06.27.19 | Linda J. Rosenthal, JD

“It’s not surprising that nonprofit board meeting minutes are often either overlooked or under-utilized,” according to the helpful folks over at Wild Apricot.

There’s too much to do in any organization, large or small, to focus on minute-taking and this duty may be brushed aside as a quaint formality or custom from a bygone era. And, of course, taking minutes is intimidating because the document to be produced from the notes during the meeting is an official record, evidence of what did or did not happen at an official meeting of the organization.

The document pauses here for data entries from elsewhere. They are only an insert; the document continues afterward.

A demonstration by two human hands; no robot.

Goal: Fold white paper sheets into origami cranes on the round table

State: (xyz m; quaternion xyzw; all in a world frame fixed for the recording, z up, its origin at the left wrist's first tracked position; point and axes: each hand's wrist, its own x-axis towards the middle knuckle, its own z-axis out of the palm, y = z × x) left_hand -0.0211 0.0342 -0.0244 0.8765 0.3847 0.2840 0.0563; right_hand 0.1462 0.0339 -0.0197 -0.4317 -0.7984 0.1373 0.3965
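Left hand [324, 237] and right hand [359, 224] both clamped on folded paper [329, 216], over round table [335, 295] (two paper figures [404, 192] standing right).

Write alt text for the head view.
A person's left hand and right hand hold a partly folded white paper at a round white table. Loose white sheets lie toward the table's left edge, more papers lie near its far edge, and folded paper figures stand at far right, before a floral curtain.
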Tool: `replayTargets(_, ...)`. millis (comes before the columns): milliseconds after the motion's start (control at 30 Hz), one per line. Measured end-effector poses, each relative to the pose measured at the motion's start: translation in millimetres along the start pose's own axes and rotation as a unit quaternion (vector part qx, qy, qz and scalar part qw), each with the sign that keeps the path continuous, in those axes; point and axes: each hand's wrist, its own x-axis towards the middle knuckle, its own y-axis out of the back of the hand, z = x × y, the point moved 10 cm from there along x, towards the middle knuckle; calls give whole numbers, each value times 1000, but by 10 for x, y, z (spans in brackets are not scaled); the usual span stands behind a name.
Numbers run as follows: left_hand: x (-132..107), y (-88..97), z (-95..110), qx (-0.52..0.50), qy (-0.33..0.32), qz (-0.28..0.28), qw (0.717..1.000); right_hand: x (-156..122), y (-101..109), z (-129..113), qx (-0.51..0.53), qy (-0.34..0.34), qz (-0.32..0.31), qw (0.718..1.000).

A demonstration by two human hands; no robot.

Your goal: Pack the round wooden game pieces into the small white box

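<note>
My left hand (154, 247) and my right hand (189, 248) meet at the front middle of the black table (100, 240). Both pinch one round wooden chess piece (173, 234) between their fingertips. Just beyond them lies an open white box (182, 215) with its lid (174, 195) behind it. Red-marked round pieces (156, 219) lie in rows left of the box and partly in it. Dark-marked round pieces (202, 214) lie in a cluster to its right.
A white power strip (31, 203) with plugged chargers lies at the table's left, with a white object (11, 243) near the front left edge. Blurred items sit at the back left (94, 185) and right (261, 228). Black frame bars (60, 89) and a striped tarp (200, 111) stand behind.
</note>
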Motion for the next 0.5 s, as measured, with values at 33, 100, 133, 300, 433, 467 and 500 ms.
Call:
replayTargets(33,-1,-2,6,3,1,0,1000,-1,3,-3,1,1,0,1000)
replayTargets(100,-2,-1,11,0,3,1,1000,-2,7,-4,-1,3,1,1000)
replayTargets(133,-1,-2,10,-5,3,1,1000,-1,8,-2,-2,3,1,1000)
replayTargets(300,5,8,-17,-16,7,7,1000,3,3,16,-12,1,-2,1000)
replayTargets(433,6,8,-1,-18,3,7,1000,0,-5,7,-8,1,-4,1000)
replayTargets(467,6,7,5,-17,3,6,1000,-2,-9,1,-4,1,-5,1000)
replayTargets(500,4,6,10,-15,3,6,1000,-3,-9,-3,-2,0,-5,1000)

But they are important – and legally required – so the apricots (yes, they call themselves “apricots”) collected some of the best minutes-preparation aids and templates currently available online and free of charge. See “13 Meeting Minutes Templates to Help You Ace Your Nonprofit Board Meeting” (May 21, 2019). It’s not a one-size-fits-all matter; the best choice for a particular organization depends on “many factors such as the information you want to capture, and your aesthetic preferences.”

That’s why, several years ago, we wrote four blog posts in a few months’ time on the subject. One could say we were obsessed with the topic back then, but that term rightfully should be limited to YouTube videos titled: “Why I am obsessed with the new long-wearing lipsticks from Maybelline.”

Minutes Are Vital Records

Our introductory post back in 2014 was intended to be a guilt trip to jolt you into awareness of this otherwise snooze-worthy issue.

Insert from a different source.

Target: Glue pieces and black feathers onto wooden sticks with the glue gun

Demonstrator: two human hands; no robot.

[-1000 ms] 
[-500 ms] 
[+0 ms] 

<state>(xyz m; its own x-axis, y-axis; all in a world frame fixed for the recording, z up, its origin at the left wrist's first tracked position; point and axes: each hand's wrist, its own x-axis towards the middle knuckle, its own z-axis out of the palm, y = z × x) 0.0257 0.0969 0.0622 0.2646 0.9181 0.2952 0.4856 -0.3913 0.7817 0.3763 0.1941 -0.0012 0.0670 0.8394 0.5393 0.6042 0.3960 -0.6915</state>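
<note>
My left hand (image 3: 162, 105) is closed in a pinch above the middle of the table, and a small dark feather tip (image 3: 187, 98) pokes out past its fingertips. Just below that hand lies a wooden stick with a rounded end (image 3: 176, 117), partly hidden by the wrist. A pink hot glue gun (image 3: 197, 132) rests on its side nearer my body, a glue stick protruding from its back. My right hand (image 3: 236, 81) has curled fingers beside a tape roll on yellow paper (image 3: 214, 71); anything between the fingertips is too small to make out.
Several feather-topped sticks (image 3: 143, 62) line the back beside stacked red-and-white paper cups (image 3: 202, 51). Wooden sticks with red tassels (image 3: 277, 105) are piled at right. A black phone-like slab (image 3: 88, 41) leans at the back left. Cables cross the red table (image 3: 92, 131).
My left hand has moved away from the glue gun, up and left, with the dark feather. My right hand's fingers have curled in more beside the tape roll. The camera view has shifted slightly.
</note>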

“Admit it. You’ve done it,” we wrote to open Breach of Fiduciary Duty by Ogling the Doughnuts (October 8, 2014), “The corporate secretary is asking for approval of the minutes from the last meeting. But you’re busy deciding between the maple-glazed doughnuts and the chocolate-topped ones. So is everyone else around the conference table.”

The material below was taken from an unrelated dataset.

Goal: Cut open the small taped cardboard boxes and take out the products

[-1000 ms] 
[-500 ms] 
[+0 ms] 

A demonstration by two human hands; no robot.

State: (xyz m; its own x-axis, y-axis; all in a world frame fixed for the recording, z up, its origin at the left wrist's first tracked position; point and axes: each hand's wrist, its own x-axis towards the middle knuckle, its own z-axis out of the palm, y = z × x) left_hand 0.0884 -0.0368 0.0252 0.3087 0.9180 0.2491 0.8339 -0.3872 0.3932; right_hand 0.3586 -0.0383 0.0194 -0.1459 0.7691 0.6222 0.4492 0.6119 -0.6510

Writing board-meeting minutes is much more than “mere note-taking.” Nonprofit corporations can act only through the board of directors so minutes are vital records of the history of the organization; they are “presumed to be correct and are considered legal evidence of the facts they report.”

Well-kept corporate minutes serve as a record of corporate decisions, reflect director dissent where appropriate, offer guidance for future board action, serve as a valuable source of contemporaneous evidence in regulatory or judicial proceedings and reduce misunderstanding as to the intent of the board. Corporate minutes can document compliance by board and committee members with their fiduciary obligations.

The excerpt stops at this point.